Thanks for all of the advice. Unfortunately, I cannot go home at lunch because I work too far away. I actually called the breeder that I got Tango from last night and talked to her about this problem. She said that when I get home from work and take him outside to go potty, if he doesn't go then I need to bring him inside and put him in his crate for 15 minutes (this is going to be torture because I know he will be barking non-stop) and then take him out again in 15 minutes. She said I will have to keep doing this until he gets it. She suggested too to give him treats when he goes potty outside. She said he is old enough to know and he is just getting is way by going wherever he wants to. 

As far as spanking Tango, I will not be doing that.


----------



## brendaman (Mar 7, 2006)

Julie718:

I suggest doing the crate method first, perhaps on the weekends. Yes, he'll cry, but you need to shut your ears for that. At four months, he probably needs to go every 3-4 hours. Some Maltese can hold it in longer and the older they get the more bladder control they will have. He also will need to go every time you play with him (i.e., if you play with him for 20-30 minutes or more, he will need to go) and every time there is a new stimulus (e.g. if you have company coming, he will need to go out within 10 minutes). These tips are available from any puppy manual (I used "Puppies for Dummies", but I believe they also have "Housebreaking for "Dummies").

When you take him out, if he does not go within 5-10 minutes, crate him again, and then take him out again, as your breeder suggested. 

I've written below a rather lengthy story of what we've been doing/done with Shayna.

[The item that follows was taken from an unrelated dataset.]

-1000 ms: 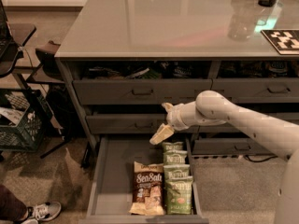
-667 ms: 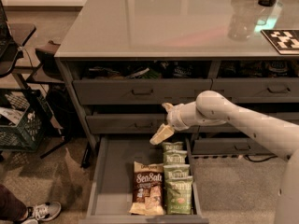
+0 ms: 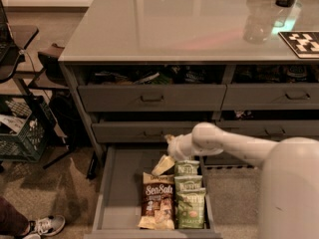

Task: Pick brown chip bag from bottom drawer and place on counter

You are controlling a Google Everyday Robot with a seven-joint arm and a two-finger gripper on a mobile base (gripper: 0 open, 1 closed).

What worked for Shayna was crating her. Since we both worked long hours, we have a doggie walker come in and play/walk/socialize with Shayna. When we first got her (at 15 weeks old), the breeder only had her going outside. We got her on a Friday for which I had off, so I was able to have a long weekend to start an intensive training session. We crated her when we couldn't keep an eye on her and she did cry. We had pee pads also, but it only confused her (she was peeing on the carpet also). I think she thought it was OK to pee ANYWHERE inside the house. So we just focused on taking her outside which was a pain as I was taking her outside ALL THE TIME. I did say "get busy" and paced her back and forth in a small area (not more than 6 ft). While she was going I would say, "get busy", as well as after. When she went, I would praise her and give her a treat. It took her perhaps two weeks to get the idea of what "get busy" meant. Some others have used a clicker rather than saying something. The trainer said we could only really be with her for an hour at a time which was tough in the evening as we wanted more time with her so we really cheated, and paid for it because she would leave us little surprises when we took our eyes off of her. 

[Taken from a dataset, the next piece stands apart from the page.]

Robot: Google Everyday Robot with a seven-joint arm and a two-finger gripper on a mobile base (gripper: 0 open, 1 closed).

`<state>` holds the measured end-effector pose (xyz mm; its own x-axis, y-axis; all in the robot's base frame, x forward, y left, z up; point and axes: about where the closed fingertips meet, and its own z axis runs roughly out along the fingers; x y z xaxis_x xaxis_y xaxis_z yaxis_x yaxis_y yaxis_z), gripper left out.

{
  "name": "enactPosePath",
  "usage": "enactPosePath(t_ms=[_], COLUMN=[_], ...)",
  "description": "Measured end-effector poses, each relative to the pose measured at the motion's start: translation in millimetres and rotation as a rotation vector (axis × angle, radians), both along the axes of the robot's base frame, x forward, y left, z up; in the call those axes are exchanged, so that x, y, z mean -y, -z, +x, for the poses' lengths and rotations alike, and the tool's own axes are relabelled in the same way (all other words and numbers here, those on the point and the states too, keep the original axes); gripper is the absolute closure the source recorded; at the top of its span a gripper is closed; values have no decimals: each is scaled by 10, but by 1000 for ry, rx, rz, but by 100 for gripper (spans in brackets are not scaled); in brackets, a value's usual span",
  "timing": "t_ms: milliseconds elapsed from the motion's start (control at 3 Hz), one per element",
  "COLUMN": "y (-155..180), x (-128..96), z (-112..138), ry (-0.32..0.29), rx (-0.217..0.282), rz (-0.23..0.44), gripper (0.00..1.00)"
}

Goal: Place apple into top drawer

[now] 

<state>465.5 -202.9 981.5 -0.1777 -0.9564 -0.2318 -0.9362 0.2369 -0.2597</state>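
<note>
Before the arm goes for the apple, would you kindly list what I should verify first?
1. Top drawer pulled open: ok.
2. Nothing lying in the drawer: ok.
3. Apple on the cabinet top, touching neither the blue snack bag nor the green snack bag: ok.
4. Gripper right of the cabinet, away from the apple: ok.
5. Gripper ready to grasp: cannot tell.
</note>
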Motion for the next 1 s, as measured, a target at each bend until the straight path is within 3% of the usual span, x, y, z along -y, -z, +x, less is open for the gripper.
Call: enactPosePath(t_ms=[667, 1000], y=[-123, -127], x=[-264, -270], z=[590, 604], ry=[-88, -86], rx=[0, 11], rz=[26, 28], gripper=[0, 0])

I tried to put her on the pee pad and say "get busy" and she would go after a few minutes of coaxing. Still it was a challenge to keep putting her on the pee pads (you had to put at least two to increase the odds she would hit the pee pads), and she would never poop on the pads.

Then our trainer told us to puppy gate her in one of our bathrooms with her crate. He said the kitchen was too big to keep her puppy-gated, unless we wanted to place pee pads all over the place, and not the most savory place to have pee pads. The bathroom we chose is really only big enough to fit her crate, two pee pads, and her food. We puppy gate the bathroom, rather than close the door so that Shayna can peek out. During the workday, we leave the lights on (the bathroom does not have a window) and put on classical music. She has been going on the pee pads, and she seems to play with her toys as they are usually scattered in different areas of the bathroom when we get home. I also place one of my worn t-shirt in her crate (which has a small bed and a shearling liner). It's been about 3 weeks since we've been using this system. At first, when we placed her in there, she cried for a LONG time (20 minutes or more). This is only because she knows we are in the house. When we are home, and I know she needs to go, I do put her in her bathroom and say "get busy" and either stand there or come back to check on her. When I see that she has gone, I then let her out, which is treat enough in itself. If I stand there and say "get busy" and she goes in front of me, I give her a treat and then open the gate. It's worked pretty well as now she will go on pee pads in other areas (e.g. the upstairs bathroom), but she still does have accidents. The trainer said that she will probably be closer to 10 months to 1 year before she can be considered housebroken.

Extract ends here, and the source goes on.